Below is a listing. Set down exactly the lines from the one containing "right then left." through the one containing "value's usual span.", both ends included, and leave out the rest.

____

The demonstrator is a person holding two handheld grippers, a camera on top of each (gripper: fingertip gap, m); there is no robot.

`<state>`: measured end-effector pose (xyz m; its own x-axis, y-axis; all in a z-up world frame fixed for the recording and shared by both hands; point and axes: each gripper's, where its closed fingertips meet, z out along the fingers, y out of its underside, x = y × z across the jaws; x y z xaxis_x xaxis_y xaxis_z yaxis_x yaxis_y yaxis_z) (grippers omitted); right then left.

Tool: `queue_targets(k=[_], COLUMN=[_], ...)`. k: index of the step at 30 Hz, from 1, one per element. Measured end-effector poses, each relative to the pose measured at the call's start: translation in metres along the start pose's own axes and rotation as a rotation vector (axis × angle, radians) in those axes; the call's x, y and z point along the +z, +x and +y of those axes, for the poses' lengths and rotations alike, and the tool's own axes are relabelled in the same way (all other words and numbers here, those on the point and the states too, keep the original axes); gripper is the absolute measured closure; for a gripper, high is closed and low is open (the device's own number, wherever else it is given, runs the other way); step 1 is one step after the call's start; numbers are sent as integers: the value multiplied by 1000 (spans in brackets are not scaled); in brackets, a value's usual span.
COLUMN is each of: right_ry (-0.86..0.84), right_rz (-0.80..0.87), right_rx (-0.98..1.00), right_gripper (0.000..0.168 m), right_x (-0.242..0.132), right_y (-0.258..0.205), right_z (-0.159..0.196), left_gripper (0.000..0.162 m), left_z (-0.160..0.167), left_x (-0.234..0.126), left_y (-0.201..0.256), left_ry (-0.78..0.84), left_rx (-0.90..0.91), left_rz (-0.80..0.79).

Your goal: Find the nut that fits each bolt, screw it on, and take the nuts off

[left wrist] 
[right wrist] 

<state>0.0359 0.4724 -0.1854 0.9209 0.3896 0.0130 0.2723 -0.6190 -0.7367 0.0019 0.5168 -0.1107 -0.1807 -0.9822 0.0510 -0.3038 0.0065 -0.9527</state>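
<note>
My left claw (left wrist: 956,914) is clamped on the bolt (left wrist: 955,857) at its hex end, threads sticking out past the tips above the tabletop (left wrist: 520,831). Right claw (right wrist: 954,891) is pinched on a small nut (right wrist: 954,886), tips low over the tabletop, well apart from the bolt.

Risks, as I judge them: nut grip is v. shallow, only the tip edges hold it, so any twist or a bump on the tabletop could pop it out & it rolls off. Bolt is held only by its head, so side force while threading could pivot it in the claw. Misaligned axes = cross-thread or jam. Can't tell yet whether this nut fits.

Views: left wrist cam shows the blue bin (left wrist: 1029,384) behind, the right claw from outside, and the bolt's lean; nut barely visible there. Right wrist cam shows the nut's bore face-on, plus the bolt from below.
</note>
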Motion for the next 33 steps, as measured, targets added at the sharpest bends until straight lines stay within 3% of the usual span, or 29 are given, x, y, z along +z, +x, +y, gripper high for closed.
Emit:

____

### EXERCISE OUTPUT
`<state>`: measured end-effector pose (xyz m; its own x-axis, y-axis; all in a z-up world frame fixed for the recording and shared by both hands; point and axes: each gripper's, where its closed fingertips meet, z out along the fingers, y out of its underside, x = y × z across the jaws; x y z xaxis_x xaxis_y xaxis_z yaxis_x yaxis_y yaxis_z) (grippers omitted); right then left.

Tool: `queue_targets(k=[_], COLUMN=[_], ...)`. k: index of the step at 30 Hz, from 1, one per element. Measured end-effector poses, each relative to the pose measured at the call's start: translation in metres along the start pose's own axes and rotation as a rotation vector (axis × angle, radians) in those axes; the call's x, y and z point along the +z, +x and +y of those axes, for the poses' lengths and rotations alike, and the tool's own axes are relabelled in the same way (all other words and numbers here, those on the point and the states too, keep the original axes); gripper is the absolute measured closure; for a gripper, high is closed and low is open (the device's own number, wherever else it is given, runs the other way); step 1 is one step after the call's start; numbers are sent as integers: the value multiplied by 1000 (spans in brackets are not scaled); in brackets, a value's usual span.

Nothing else belongs to this exercise.